Word for word, copy out the entries below, but not the pictures in them.

++++ PROVIDED RECORDS

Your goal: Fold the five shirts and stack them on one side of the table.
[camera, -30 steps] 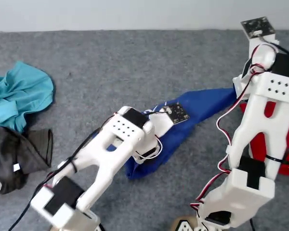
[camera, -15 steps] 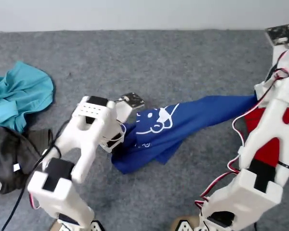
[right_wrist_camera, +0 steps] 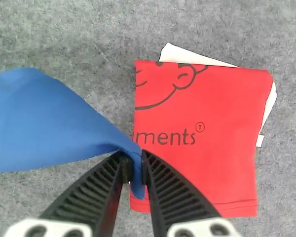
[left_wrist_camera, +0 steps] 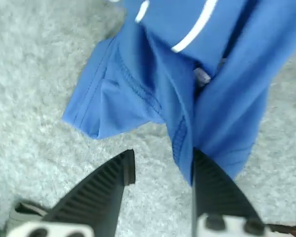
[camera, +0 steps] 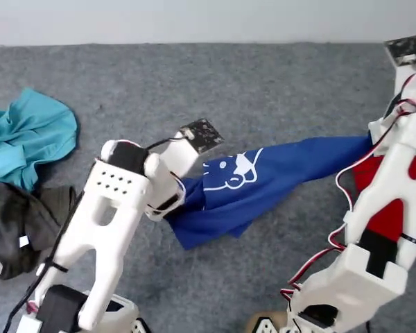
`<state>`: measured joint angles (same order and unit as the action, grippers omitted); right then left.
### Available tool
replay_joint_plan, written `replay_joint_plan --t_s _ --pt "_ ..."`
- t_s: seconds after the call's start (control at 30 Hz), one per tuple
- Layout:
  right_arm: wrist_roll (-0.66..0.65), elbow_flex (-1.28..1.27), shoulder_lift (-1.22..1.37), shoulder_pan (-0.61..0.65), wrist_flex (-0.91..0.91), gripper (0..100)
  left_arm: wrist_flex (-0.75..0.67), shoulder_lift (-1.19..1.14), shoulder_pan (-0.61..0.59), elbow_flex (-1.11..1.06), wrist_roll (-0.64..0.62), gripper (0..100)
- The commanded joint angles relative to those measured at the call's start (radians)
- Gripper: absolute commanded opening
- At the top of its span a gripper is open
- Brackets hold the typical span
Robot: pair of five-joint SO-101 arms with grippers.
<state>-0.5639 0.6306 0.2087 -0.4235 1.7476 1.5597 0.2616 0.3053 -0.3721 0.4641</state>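
Across the table (camera: 194,76), the blue shirt (camera: 263,180) is lying stretched, one corner hanging raised at the folded red shirt (right_wrist_camera: 207,148) edge
Pinching just that corner, the right gripper (right_wrist_camera: 133,170) is risking a slip or dragging the red shirt askew; the left gripper (left_wrist_camera: 163,159) is hovering low, jaws apart, beside the crumpled end

My left arm (camera: 111,215) slants from the lower left of the high view toward centre, left gripper (left_wrist_camera: 162,160) with its 2 jaws spread apart. My right arm (camera: 388,201) runs up the right edge, right gripper (right_wrist_camera: 133,159) pinched tight on the blue shirt (right_wrist_camera: 44,118).
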Motion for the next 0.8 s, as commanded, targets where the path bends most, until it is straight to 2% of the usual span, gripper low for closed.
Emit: replay_joint_plan --t_s 0.0,0.13,0.37,0.53,0.77 --pt "-0.005 0.043 -0.012 0.001 0.008 0.9 -0.009 0.026 0.02 0.005 -0.003 18" --pt "-0.005 0.043 -0.012 0.021 0.007 0.9 -0.051 0.014 0.011 0.008 -0.044 18" --pt "-0.005 0.043 -0.012 0.019 0.007 0.9 -0.097 0.009 -0.028 -0.058 -0.044 18" --pt "-0.005 0.043 -0.012 0.031 0.007 0.9 -0.117 0.017 -0.028 -0.125 -0.054 24" --pt "-0.005 0.043 -0.012 0.038 0.008 0.9 -0.025 0.02 -0.026 0.042 -0.133 24"
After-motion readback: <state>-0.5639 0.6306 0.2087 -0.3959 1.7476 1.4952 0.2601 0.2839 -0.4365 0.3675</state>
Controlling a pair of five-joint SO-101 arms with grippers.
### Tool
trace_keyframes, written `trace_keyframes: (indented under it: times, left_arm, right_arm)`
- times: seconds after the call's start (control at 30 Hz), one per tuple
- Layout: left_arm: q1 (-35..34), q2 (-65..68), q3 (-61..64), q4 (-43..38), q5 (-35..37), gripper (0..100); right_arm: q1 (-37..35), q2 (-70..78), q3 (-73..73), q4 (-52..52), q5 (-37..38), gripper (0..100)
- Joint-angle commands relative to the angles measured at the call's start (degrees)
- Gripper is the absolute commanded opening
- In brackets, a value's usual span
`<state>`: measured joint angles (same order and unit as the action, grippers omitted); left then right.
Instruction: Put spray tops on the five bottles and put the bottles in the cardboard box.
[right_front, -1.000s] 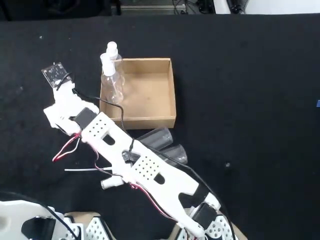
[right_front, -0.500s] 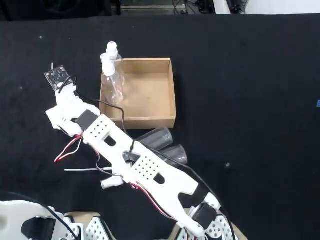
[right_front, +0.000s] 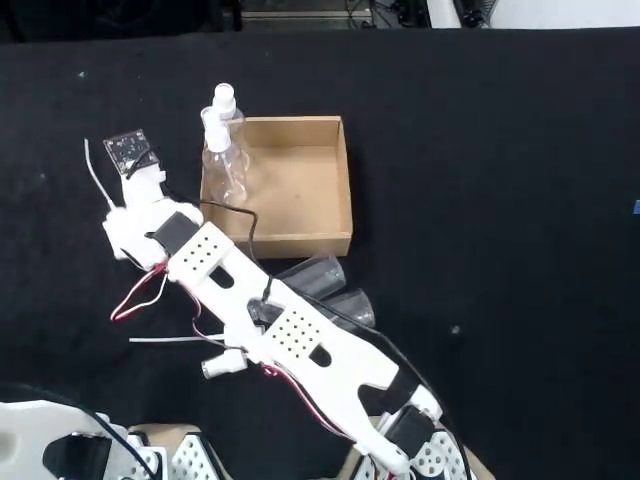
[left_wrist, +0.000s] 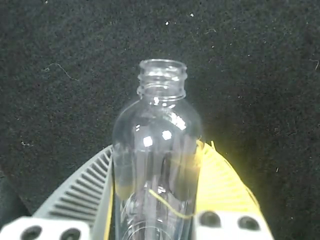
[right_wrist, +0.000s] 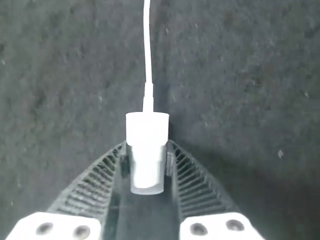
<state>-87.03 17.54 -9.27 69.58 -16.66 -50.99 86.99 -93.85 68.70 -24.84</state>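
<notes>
bottle (left_wrist: 160, 125) seemingly in left gripper (left_wrist: 156, 165)

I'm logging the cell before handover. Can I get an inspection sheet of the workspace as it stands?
Surface: black cloth table, a few pale specks.
Job's things: cardboard box with two capped bottles upright at its left wall; two uncapped bottles lying on the table beside the box; loose spray top lying by the arm.
Clutter: nothing seen.
Grippers: left gripper, fingers shut on an open clear bottle; right gripper, fingers shut on a held spray top.
Cables: black cable and red wires along the right arm.
Surroundings: cords beyond the table's far edge.
</notes>
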Motion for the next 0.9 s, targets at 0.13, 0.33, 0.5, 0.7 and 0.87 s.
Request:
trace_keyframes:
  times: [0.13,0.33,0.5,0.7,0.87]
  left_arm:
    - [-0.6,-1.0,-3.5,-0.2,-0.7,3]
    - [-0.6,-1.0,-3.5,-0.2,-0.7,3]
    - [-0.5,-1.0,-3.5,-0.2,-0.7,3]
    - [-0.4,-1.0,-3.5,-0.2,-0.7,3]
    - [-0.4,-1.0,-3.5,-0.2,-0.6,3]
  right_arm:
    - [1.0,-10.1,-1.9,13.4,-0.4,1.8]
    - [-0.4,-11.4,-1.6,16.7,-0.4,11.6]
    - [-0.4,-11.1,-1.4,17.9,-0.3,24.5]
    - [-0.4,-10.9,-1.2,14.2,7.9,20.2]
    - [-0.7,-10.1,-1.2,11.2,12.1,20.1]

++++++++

TASK OUTPUT >>
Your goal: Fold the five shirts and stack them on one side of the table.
[camera, -30 steps] 
[camera, -15 steps] 
[right_wrist_camera, +0 steps] 
[left_wrist_camera, +0 steps] 
[camera, +0 steps] 
`<state>`: measured joint angles (same order and unit as the action, grippers omitted); right then left.
### Available tool
replay_joint_plan, written `replay_joint_plan --t_s _ --pt "_ ..."`
- t_s: seconds after the call's start (control at 30 Hz), one per tuple
- Layout:
  right_arm: wrist_roll (-0.66..0.65), elbow_flex (-1.28..1.27), shoulder_lift (-1.22..1.37), shoulder_pan (-0.61..0.65), wrist_flex (-0.91..0.91), gripper (0..100)
  left_arm: wrist_flex (-0.75..0.67), shoulder_lift (-1.19..1.14), shoulder_pan (-0.61..0.59), elbow_flex (-1.11..1.06), wrist_roll (-0.64..0.62), gripper (0..100)
- The commanded joint angles relative to those measured at the call's start (radians)
- Gripper: absolute commanded opening
- At the top of its span a gripper is open
- Brackets hold the typical span
Robot: pair of five-joint SO-101 arms with grippers.
<state>-0.5639 0.6306 0.2087 -0.4235 1.7476 1.5597 0.2616 0.3053 -0.3721 0.4641</state>
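Across the table (camera: 194,76), the blue shirt (camera: 263,180) is lying stretched, one corner hanging raised at the folded red shirt (right_wrist_camera: 207,148) edge
Pinching just that corner, the right gripper (right_wrist_camera: 133,170) is risking a slip or dragging the red shirt askew; the left gripper (left_wrist_camera: 163,159) is hovering low, jaws apart, beside the crumpled end

My left arm (camera: 111,215) slants from the lower left of the high view toward centre, left gripper (left_wrist_camera: 162,160) with its 2 jaws spread apart. My right arm (camera: 388,201) runs up the right edge, right gripper (right_wrist_camera: 133,159) pinched tight on the blue shirt (right_wrist_camera: 44,118).
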Motion for the next 0.8 s, as commanded, targets where the path bends most, until it is straight to 2% of the usual span, gripper low for closed.
Emit: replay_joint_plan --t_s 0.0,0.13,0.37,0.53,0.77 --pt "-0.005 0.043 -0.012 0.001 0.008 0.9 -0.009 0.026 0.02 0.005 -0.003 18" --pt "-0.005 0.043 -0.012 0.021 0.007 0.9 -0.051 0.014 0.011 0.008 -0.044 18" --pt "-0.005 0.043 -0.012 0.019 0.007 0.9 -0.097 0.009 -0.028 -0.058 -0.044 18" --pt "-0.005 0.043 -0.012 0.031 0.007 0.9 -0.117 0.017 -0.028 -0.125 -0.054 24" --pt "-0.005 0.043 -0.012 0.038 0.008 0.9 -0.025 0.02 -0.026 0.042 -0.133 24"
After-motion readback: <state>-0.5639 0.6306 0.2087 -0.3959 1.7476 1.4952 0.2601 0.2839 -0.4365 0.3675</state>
Controlling a pair of five-joint SO-101 arms with grippers.
### Tool
trace_keyframes, written `trace_keyframes: (indented under it: times, left_arm, right_arm)`
- times: seconds after the call's start (control at 30 Hz), one per tuple
- Layout: left_arm: q1 (-35..34), q2 (-65..68), q3 (-61..64), q4 (-43..38), q5 (-35..37), gripper (0..100); right_arm: q1 (-37..35), q2 (-70..78), q3 (-73..73), q4 (-52..52), q5 (-37..38), gripper (0..100)
- Joint-angle commands relative to the angles measured at the call's start (degrees)
- Gripper is the absolute commanded opening
- In brackets, a value's usual span
`<state>`: measured joint angles (same order and unit as the action, grippers omitted); left then right.
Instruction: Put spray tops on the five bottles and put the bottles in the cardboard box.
[right_front, -1.000s] 
[right_front, -0.500s] 
[right_front, +0.000s] 
[left_wrist, +0.000s] 
[right_wrist, +0.000s] 
<state>-87.03 17.54 -9.27 69.58 -16.66 -50.99 86.99 -93.85 68.70 -24.84</state>
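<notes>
bottle (left_wrist: 160, 125) seemingly in left gripper (left_wrist: 156, 165)

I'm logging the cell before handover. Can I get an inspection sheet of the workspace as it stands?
Surface: black cloth table, a few pale specks.
Job's things: cardboard box with two capped bottles upright at its left wall; two uncapped bottles lying on the table beside the box; loose spray top lying by the arm.
Clutter: nothing seen.
Grippers: left gripper, fingers shut on an open clear bottle; right gripper, fingers shut on a held spray top.
Cables: black cable and red wires along the right arm.
Surroundings: cords beyond the table's far edge.
</notes>
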Motion for the next 0.9 s, targets at 0.13, 0.33, 0.5, 0.7 and 0.87 s.
Request:
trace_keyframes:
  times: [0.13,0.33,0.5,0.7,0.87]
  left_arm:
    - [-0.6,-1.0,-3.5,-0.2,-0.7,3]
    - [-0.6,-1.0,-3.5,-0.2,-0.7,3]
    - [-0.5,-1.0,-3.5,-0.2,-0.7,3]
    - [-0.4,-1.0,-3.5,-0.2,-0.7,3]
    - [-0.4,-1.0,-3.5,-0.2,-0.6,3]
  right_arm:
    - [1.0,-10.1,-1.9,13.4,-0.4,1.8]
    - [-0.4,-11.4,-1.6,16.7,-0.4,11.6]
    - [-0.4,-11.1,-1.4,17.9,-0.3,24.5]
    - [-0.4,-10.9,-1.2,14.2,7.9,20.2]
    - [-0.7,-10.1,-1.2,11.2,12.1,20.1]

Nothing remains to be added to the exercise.